Description of the task → Every line from the start of the records below to the line containing "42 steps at" should be retyped exactly, that line included, and no others.

*** Source data Section Begins ***

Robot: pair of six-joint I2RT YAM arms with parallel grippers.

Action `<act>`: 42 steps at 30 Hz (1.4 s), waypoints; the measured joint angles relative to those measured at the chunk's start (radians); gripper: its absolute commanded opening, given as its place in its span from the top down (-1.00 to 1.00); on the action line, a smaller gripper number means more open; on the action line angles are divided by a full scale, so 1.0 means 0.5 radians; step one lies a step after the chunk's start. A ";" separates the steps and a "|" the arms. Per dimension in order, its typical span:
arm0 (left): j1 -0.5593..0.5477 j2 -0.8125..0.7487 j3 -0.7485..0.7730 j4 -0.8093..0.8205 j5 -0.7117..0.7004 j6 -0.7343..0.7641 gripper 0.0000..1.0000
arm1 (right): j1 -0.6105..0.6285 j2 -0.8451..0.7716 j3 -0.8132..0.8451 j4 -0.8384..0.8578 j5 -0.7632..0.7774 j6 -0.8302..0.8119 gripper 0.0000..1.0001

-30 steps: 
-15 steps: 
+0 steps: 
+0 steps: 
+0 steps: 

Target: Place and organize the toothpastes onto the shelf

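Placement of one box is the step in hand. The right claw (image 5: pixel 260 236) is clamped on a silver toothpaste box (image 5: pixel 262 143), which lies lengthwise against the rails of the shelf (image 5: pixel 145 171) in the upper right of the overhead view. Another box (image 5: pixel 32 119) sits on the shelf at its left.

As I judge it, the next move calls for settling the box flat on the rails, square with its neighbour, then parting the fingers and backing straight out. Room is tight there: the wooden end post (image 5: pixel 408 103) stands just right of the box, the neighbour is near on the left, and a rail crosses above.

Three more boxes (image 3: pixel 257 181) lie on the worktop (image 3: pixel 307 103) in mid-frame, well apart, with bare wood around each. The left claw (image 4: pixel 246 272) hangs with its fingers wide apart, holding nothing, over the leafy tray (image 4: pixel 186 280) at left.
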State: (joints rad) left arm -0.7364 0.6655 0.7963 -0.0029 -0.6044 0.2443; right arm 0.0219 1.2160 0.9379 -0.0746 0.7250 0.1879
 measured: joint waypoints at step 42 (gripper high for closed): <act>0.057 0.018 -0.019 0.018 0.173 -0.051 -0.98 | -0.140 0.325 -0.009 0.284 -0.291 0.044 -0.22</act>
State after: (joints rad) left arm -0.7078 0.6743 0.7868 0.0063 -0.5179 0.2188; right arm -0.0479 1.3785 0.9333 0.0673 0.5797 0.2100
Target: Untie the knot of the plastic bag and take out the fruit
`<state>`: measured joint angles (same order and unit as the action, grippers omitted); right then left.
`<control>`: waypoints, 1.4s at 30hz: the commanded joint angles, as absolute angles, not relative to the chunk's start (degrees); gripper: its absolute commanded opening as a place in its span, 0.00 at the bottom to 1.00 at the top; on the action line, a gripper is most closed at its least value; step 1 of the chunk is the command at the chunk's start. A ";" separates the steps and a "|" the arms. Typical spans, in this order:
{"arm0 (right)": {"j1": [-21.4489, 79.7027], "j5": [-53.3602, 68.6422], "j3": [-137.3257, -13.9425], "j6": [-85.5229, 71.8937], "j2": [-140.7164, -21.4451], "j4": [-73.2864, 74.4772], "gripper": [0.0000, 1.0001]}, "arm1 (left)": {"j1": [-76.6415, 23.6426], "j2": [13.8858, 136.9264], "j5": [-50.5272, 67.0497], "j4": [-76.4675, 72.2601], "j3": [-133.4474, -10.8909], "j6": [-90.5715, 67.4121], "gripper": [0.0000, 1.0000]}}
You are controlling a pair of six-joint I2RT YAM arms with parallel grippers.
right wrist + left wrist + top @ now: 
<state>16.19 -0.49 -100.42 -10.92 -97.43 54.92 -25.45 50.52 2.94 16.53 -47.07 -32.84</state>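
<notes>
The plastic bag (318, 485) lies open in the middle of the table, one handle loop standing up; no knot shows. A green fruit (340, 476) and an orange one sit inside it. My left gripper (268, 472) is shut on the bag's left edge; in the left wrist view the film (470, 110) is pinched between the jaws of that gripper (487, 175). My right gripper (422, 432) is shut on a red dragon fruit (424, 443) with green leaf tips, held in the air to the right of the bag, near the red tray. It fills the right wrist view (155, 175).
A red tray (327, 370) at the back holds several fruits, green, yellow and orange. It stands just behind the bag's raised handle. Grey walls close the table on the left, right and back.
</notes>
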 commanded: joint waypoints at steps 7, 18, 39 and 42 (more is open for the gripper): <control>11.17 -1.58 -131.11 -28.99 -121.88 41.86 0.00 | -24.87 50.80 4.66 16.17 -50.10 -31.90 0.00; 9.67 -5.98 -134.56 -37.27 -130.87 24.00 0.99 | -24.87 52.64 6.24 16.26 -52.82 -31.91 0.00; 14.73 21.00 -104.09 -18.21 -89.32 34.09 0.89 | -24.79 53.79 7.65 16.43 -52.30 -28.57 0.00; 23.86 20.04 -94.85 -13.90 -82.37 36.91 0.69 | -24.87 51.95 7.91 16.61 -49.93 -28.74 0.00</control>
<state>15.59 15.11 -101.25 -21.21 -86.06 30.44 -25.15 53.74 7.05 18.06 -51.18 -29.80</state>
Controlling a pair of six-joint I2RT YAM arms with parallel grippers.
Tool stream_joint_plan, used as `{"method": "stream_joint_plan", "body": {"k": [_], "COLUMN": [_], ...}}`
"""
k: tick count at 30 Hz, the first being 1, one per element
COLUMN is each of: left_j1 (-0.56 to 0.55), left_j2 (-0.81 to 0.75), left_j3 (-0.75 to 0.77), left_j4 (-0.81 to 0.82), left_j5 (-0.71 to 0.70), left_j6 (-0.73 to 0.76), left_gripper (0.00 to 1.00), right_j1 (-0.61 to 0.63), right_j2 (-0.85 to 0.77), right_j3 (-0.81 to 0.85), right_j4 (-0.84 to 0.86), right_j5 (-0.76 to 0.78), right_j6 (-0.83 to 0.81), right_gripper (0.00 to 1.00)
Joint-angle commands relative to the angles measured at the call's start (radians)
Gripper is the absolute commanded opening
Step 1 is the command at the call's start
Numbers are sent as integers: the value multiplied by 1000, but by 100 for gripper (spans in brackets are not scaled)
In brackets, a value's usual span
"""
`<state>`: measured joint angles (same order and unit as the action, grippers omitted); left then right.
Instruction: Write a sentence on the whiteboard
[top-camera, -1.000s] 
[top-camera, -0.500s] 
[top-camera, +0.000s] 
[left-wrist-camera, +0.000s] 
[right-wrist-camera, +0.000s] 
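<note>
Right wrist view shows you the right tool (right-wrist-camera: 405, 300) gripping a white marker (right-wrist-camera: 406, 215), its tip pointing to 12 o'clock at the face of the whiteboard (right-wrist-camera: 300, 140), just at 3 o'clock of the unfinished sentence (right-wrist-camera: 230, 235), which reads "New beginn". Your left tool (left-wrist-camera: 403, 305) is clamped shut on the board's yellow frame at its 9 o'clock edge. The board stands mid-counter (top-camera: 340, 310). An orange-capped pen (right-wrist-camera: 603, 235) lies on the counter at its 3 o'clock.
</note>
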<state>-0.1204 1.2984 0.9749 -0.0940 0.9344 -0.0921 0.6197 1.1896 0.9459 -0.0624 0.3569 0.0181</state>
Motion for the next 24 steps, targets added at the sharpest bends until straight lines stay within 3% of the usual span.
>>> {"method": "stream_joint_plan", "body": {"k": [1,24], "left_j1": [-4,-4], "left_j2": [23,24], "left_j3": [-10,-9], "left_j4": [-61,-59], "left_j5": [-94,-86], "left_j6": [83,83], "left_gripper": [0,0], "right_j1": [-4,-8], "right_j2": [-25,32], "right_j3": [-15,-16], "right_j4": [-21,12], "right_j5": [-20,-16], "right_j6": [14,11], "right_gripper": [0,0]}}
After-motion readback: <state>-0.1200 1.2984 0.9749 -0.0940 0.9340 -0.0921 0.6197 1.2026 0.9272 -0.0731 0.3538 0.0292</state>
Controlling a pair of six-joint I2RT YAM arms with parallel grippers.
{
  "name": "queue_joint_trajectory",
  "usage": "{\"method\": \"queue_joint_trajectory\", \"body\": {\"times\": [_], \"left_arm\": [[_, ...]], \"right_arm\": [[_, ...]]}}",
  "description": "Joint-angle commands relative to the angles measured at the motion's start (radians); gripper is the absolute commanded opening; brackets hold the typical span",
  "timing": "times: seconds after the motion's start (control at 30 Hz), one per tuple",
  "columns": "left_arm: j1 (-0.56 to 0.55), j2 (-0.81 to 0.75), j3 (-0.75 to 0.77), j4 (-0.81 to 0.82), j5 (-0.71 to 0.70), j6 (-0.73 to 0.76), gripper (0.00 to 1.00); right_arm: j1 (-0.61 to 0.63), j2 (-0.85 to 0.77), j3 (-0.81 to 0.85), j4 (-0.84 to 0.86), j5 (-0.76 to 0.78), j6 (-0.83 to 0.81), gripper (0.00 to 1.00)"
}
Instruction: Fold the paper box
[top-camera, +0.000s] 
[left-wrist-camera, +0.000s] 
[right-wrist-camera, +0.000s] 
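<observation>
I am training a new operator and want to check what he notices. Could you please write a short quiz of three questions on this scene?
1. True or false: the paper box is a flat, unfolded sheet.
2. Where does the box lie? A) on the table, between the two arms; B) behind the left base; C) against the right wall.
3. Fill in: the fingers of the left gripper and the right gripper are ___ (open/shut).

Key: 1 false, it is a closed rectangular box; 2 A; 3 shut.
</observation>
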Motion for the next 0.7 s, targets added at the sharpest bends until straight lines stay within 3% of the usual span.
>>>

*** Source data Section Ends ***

Your solution →
Robot: pair of six-joint I2RT YAM arms with parallel grippers.

Action `<act>`: 42 steps at 30 Hz (1.4 s), waypoints; the measured joint angles relative to those measured at the chunk's start (radians); gripper: its absolute commanded opening, given as its place in its span from the top down (-1.00 to 1.00); on the action line, a smaller gripper number means more open; on the action line angles are divided by a full scale, so 1.0 means 0.5 radians; step one lies a step after the chunk's start. A ";" separates the steps and a "|" the arms. Per dimension in order, its typical span:

Nothing else is needed for the answer.